Task
Pictures stay out of this copy; please retype only the lines from the start of the records through the line with "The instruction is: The".

Material for this task
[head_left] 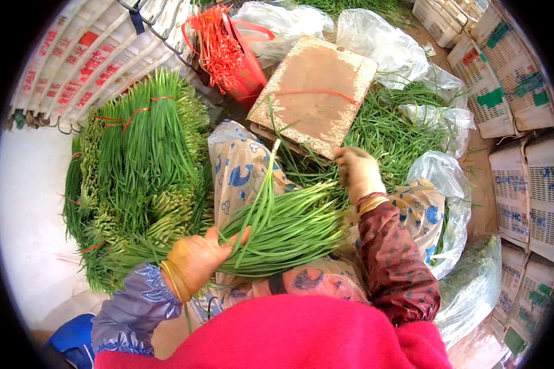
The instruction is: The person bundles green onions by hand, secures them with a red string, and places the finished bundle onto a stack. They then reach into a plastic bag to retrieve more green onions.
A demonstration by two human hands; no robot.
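Note:
Across my lap lies a loose bunch of long green garlic chives. My left hand, in a tan glove, is closed around its left part, with a few stalks pointing up past the finger. My right hand, in a pale glove, is beside the lower right corner of a worn brown board. Its fingers are curled, and whatever they hold, if anything, is hidden. Loose chives are heaped to the right of the board. A thin red tie lies across the board.
Tied bundles of chives are stacked at the left. Beyond the board stands a red container of red ties. Clear plastic bags surround the heap; white crates line the right, and more white crates stand at upper left.

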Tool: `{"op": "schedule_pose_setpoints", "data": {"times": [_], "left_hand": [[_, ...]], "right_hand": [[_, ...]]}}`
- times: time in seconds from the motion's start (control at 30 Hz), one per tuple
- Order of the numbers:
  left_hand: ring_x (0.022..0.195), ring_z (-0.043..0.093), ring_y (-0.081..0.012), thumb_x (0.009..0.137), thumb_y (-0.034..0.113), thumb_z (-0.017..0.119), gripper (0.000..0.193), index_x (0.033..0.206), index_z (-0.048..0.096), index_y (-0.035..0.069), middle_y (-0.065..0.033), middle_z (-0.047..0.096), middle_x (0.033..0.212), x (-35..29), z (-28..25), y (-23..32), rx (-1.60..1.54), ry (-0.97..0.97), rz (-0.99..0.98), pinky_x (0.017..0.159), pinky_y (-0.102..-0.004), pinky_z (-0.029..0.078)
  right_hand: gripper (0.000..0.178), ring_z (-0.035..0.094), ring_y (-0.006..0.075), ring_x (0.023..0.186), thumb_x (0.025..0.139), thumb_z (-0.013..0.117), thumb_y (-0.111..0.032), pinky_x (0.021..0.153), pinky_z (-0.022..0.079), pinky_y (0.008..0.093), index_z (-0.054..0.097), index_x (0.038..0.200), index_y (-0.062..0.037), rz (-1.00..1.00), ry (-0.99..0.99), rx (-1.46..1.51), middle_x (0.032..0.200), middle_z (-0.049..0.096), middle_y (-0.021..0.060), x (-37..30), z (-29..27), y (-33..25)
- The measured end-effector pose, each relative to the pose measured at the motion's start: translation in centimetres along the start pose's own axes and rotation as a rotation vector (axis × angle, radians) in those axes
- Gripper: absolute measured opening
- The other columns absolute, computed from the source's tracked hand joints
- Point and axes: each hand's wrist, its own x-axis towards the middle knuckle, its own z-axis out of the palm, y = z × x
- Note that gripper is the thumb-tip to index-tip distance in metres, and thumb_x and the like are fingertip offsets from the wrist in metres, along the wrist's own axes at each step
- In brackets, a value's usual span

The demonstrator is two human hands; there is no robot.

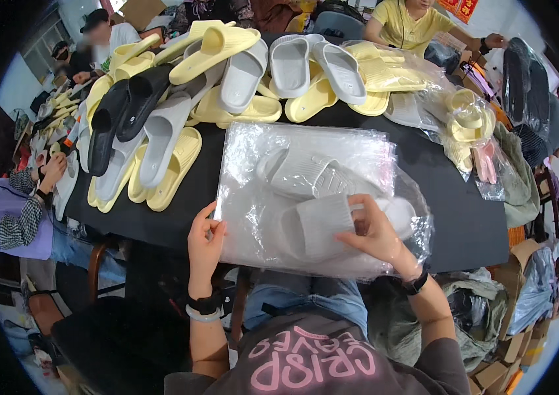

Answer space
[head_left] 
The instruction is: The person bundles green onions by hand, secures them with a red string, and places the finished bundle onto a stack. They then reach into a plastic bag to retrieve more green onions.

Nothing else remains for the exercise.